British low tech finds the places high tech can't reach

Low tech sometimes succeeds where high tech fails – as one ingenious company is proving.

Chirp sends data over sound, a burst of audio that usually sounds like a bird’s tweet. It doesn’t transmit much data – 50 bytes – but it turns out you don’t need much bandwidth to bridge the gaps between the real world and the digital world.

Chirp has already been put to use, and unusually for a small company, boasts hundreds of millions of users. Spun out of research at UCL, Chirp first stepped into the public eye four years ago with a consumer app. But it recently switched to a B2B model – licensing the technology for use in all kinds of cases via a software development kit.

It has already fended off imitators, including Google, whose Tone project sends URLs by sound, and Chinese tech giant Tencent.

In India, Chirp is embedded into the Shuttle minibus/taxicab service, where the sound quickly authenticates the passenger, via an Audio Ticket.

Chirp-boarding using the amazing Shuttl App from Chirp on Vimeo.

Sound has obvious disadvantages. One is that it needs to deal with noise interference, which is everywhere. And in the open, the range is short: 10 to 20 feet. But the big advantage is easy to miss: the audio bursts are a one-to-many, multidirectional transmission. So Chirps can be used as a signal – say a trigger, or a wake up call – for millions of digital devices at once. It can be played at a stadium, for example.

Last month, Chirp scored a massive deal with Activision for the $3bn Skylander franchise. It’s embedded in the game and encapsulates data about the characters the players have created.

Why does an audio transmission have to be audible, we asked Chirp's CEO, Moran Lerner.

Moran Lerner, Chirp CEO

"It doesn’t,” he said. “The limiting factor is that 90 per cent of phones in the world can’t detect subsonic bursts, but this will change.
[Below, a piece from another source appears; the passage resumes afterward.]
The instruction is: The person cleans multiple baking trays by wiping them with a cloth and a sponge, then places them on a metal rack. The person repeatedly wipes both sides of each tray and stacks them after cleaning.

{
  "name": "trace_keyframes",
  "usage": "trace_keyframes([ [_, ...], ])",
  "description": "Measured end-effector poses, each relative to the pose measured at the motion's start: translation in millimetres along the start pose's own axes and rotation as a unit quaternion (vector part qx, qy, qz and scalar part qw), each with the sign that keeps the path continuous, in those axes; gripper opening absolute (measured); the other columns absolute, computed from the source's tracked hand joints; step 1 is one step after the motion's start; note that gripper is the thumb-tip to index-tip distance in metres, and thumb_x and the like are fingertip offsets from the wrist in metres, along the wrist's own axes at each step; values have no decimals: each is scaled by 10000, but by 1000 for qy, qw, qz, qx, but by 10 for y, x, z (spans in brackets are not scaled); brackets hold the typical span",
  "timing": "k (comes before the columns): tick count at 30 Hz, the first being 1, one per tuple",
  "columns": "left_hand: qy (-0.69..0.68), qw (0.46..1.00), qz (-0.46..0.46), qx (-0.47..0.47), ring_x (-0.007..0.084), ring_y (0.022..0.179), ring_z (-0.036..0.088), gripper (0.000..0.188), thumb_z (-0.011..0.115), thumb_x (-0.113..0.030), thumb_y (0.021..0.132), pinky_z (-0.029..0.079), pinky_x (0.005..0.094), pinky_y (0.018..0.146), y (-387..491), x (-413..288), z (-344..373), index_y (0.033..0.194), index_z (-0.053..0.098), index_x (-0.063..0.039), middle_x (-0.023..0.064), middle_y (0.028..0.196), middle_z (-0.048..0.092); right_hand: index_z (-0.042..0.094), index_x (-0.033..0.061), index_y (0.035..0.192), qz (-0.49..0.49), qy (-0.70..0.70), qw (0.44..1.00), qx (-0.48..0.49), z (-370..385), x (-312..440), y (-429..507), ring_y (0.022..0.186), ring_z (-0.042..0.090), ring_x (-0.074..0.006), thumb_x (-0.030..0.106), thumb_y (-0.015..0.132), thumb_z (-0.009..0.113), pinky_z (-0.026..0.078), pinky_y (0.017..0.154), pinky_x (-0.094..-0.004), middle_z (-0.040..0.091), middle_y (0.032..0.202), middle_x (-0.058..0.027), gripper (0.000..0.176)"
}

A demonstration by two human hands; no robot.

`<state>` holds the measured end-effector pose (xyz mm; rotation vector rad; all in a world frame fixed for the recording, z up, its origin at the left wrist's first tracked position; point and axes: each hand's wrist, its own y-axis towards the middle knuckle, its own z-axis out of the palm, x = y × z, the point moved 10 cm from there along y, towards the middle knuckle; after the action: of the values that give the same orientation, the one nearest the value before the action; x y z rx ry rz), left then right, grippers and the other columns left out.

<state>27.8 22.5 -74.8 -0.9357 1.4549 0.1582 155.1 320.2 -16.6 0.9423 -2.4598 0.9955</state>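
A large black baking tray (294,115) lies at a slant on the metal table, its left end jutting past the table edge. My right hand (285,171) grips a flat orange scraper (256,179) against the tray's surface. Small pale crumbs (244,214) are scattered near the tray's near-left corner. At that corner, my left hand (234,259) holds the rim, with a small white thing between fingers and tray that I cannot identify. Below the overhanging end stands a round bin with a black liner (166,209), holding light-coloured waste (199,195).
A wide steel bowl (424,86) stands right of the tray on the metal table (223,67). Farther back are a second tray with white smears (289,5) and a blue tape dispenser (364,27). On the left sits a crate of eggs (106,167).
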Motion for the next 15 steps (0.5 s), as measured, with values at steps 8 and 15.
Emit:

Chirp can already produce ultrasound bursts that can be embedded into broadcast, for example.

This will help in cases where security is a concern, for example sending a Chirp to a Wi-Fi router to authenticate and join the network. You may not want that to be audible.

"Not all devices can or should use us," said Lerner.

A commercially minded behavioural psychologist who is engaging company, Lerner pointed out another advantage, also hidden in plain sight. The “receiver” for chirps costs a penny – considerably less than a Bluetooth or Wi-Fi chip.

The huge popularity of the Skylander game means that Chirp is now on about 300 million devices. “It’s taken Shazam several years to get to 250 million,” Lerner said.

"What Chirp has developed, essentially, is a protocol that allows every unconnected device to talk to a network,” said Lerner.

Or provide an additional authentication method to talk to a banking site securely.

Another promising area is energy. In nuclear power station control rooms, radio devices have been banned since the 1950s because of concerns about interference. No Wi-Fi or Bluetooth is permitted. Chirp can talk to the machines safely.

A Chirp need only be very short: 0.1 of a second, I learned, not even a squeak.

And here’s another interesting concept – "talking paper".

World's first ever Talking Paper powered by Chirp from Chirp on Vimeo.

"It takes years of research to get this right," said Lerner.

If you want to hear how annoying, or not, a Chirp is, you can find out by mucking about with the app.